Я ее уже потихоньку забываю. Думать о ней не хочу.

И не думаю уже. Почти не думаю. Ну совсем немножко. Самую малость.

А мой папа сначала пил вино, пил все подряд – и красное кьянти, и тосканское синее вино, и крепкую граппу, – а потом стал приводить домой новую женщину. Не женщину даже, а девушку. Не девушку, а совсем девчонку. Хилая грудка, тощий задок. Папа валил ее на диван и раздевал, срывал с нее тряпки, а Маринетта вбегала, всплескивала руками и вопила: «При ребенке?! При ребенке?! Побойтесь Бога, синьор Николетти! Побойтесь Бога!»

И мой отец, лежа, как на пляжном лежаке, на худой девице, оборачивал к няньке голову и выплевывал презрительно: заткнись, Бога нет, и счастья нет. Есть только жизнь, и я хочу жить, а не прозябать, ясно?!
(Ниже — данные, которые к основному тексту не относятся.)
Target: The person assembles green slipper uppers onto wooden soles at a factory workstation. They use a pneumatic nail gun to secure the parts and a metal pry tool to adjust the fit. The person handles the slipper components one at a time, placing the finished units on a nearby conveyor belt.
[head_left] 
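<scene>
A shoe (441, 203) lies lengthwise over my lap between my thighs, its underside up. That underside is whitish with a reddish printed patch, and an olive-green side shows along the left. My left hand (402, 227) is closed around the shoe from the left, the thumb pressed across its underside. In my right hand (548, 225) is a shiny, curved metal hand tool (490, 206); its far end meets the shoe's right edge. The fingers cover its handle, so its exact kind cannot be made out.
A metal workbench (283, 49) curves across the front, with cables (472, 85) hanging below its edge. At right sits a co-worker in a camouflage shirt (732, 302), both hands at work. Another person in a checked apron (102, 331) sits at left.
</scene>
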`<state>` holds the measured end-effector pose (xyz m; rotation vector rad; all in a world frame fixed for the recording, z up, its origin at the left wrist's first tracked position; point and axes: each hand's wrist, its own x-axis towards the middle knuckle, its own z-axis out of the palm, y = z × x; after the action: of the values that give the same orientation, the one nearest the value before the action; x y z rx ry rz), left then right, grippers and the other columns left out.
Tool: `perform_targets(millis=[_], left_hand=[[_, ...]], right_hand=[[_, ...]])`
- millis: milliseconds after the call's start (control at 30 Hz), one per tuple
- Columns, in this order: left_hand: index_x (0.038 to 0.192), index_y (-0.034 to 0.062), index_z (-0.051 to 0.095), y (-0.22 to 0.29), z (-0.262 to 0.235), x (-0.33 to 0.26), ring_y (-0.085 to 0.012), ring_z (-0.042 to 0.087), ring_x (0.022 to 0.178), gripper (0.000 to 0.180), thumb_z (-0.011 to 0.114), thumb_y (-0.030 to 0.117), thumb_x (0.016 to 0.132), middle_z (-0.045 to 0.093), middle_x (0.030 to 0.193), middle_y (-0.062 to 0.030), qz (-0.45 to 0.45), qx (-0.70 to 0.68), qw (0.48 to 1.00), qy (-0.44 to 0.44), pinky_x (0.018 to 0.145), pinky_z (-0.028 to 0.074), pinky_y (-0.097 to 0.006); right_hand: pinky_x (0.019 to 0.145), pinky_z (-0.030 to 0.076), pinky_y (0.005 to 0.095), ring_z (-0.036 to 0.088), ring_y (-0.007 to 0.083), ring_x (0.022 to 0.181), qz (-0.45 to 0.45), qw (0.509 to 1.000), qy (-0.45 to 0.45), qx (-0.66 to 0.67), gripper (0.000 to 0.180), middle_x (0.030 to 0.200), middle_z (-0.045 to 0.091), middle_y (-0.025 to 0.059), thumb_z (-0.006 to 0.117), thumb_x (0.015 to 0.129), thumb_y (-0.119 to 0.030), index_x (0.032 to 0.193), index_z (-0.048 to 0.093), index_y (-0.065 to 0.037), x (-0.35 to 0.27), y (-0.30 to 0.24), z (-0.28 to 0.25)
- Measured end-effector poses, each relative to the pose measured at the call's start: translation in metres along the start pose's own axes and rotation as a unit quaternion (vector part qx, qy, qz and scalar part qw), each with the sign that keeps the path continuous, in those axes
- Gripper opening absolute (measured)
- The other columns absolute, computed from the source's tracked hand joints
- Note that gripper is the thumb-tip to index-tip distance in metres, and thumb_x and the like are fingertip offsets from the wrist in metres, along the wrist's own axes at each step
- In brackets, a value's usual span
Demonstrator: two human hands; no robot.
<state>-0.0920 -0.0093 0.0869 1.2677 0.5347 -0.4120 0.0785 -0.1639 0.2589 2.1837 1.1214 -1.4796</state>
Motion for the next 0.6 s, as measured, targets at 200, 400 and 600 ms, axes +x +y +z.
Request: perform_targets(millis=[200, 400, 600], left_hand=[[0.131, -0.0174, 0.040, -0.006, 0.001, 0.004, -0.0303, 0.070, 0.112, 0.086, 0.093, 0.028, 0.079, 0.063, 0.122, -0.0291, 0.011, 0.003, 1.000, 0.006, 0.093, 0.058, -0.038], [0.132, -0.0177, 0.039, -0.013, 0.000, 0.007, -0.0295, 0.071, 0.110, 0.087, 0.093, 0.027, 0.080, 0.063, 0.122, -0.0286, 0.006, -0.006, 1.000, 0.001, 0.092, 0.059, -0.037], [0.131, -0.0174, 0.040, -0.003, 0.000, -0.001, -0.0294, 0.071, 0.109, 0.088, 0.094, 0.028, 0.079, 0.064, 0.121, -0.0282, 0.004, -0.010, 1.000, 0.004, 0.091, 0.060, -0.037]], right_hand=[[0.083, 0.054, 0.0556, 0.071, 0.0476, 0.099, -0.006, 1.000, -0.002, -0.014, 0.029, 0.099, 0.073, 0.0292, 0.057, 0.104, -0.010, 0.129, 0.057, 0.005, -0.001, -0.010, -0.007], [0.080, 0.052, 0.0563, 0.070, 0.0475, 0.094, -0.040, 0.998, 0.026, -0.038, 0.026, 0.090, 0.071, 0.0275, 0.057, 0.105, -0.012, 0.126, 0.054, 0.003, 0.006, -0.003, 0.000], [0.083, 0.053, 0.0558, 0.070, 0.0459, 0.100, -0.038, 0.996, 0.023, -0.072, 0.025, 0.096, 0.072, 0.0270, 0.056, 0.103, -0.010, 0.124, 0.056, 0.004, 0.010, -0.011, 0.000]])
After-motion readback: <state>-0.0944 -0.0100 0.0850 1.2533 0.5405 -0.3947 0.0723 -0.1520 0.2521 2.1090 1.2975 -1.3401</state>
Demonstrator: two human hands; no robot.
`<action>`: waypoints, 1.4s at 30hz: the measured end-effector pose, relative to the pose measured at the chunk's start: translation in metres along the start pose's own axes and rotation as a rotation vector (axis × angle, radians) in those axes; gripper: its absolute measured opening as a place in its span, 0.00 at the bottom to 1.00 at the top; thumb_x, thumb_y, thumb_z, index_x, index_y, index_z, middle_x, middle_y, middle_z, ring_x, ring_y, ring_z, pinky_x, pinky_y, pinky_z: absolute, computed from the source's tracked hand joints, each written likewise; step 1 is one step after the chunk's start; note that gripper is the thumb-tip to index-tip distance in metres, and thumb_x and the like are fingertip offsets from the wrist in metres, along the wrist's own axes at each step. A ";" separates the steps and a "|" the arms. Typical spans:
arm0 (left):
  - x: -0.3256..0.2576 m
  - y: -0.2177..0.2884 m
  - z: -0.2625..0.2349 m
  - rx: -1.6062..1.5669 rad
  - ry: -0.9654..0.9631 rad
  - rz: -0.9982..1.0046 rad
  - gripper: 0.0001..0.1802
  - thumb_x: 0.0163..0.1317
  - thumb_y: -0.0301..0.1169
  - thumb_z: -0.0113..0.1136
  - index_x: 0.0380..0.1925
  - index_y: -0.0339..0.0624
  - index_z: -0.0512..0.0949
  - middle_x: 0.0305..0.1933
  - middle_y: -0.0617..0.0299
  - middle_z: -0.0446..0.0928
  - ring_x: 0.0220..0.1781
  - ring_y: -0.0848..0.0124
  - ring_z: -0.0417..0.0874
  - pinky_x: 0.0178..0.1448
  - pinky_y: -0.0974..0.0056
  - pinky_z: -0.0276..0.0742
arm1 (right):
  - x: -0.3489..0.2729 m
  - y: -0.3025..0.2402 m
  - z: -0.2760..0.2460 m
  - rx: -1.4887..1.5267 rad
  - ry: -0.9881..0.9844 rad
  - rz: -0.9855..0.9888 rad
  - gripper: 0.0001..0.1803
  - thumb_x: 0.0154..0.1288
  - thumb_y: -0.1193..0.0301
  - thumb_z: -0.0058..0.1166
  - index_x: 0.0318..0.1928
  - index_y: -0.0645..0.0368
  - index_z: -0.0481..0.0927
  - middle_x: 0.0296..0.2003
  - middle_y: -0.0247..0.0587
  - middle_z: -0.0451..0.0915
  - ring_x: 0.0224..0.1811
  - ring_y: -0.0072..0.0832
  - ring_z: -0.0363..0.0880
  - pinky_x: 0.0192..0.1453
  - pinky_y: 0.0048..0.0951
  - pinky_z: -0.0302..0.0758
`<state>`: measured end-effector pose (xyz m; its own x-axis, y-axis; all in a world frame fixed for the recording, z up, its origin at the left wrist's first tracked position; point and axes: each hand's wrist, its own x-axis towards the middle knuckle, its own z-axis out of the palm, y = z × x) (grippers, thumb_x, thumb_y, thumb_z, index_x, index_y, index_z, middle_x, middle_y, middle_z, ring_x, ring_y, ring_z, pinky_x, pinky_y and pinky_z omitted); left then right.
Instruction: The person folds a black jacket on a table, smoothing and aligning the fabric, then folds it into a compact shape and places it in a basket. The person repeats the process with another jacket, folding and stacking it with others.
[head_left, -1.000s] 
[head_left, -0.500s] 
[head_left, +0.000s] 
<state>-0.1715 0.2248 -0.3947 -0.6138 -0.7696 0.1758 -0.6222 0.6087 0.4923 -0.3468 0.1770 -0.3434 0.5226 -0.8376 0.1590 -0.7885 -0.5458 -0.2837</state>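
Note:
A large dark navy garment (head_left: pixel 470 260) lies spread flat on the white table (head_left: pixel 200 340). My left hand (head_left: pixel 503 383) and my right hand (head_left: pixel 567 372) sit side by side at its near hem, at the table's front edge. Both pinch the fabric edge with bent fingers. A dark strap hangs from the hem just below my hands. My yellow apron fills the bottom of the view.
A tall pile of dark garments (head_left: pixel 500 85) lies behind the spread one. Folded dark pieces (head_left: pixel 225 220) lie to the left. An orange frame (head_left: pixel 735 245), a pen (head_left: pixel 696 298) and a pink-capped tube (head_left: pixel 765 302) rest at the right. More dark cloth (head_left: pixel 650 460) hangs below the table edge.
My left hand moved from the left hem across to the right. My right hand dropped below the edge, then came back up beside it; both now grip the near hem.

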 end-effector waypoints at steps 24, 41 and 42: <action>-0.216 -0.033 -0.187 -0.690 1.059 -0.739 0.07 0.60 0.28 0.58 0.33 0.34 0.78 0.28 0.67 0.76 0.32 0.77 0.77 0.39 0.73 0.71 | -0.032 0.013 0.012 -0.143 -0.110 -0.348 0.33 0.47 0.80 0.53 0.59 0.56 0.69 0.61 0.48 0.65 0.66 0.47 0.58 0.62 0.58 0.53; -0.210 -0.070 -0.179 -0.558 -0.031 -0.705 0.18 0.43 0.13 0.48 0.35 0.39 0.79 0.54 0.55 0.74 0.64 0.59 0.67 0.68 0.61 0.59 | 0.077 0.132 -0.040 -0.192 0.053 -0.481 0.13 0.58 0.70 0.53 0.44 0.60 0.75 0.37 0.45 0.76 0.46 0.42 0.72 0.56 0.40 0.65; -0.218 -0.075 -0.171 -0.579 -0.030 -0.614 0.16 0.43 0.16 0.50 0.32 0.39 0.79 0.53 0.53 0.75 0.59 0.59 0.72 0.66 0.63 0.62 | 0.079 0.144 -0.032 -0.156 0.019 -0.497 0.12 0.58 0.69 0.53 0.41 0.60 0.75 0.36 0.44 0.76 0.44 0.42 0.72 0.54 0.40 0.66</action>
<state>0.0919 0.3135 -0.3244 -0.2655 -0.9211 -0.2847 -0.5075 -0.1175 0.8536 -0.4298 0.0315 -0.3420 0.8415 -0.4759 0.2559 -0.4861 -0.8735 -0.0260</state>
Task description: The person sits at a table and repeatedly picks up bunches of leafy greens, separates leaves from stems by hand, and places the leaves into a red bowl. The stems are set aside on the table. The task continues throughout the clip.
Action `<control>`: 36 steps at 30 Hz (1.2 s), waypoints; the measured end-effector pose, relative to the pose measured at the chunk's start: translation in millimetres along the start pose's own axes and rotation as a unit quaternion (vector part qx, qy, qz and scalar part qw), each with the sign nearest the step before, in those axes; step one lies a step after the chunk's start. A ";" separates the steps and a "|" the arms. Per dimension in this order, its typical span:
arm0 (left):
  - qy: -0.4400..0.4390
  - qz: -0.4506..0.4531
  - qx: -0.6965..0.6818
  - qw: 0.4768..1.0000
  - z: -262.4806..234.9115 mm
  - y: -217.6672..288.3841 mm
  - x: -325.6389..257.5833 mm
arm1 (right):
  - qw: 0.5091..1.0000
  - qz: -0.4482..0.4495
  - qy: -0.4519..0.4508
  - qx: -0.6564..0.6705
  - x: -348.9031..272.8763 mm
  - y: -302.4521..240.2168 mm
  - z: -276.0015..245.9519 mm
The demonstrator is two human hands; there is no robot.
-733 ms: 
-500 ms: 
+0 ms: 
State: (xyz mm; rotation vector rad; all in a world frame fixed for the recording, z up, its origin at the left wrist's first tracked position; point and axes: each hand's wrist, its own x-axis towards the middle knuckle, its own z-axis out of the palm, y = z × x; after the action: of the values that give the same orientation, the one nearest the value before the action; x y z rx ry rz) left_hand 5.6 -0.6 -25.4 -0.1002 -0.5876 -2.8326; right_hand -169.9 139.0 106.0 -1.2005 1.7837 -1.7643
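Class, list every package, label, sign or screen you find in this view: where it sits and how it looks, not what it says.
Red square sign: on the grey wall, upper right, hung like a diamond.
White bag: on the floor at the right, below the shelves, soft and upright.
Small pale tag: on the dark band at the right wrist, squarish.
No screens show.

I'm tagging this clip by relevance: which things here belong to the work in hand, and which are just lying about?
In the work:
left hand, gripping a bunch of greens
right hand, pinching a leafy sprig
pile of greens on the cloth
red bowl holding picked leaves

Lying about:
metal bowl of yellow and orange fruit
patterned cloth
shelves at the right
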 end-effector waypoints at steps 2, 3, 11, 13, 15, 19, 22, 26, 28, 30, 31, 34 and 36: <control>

У меня белые волосы, как у бедной мамы. У меня зеленые глаза, как у беглой мамы. Я очень похожа на маму, поэтому папа так ненавидит меня. Часто он берет меня за шкирку, поднимает в воздух, как больного щенка, и долго рассматривает. Будто бы на мне черные пятна, поганые корки. Будто бы я болею оспой или корью, и на моей коже красная вредная сыпь.

Ты как она, цедит отец, ты просто копия негодяйки Оливии. Вторая Оливия! Гадина! Ну я и влип, созерцать ее наглую рожу всю жизнь, в облике этого отродья! Он держал меня, и воротник врезался мне в горло, и я задыхалась, и я думала – вот сейчас он убьет, задушит меня. Или ударит по голове чем-то тяжелым – книгой, кочергой; да просто кулаком. Я такая маленькая, тощенькая. Я умру сразу.

Отец швырял меня на продавленный диван. Пружины охали. А я молчала.

Диван, весь в винных пятнах, в белой слизи, в блевотине. Отец напаивает допьяна худую девчонку, она пьет много и жадно, оглушительно хохочет, потом ее рвет прямо на диван, она не успевает добежать до отхожего места, вставляет себе два пальца в рот, закатывает глаза, и меня страшат ее вывороченные синие белки.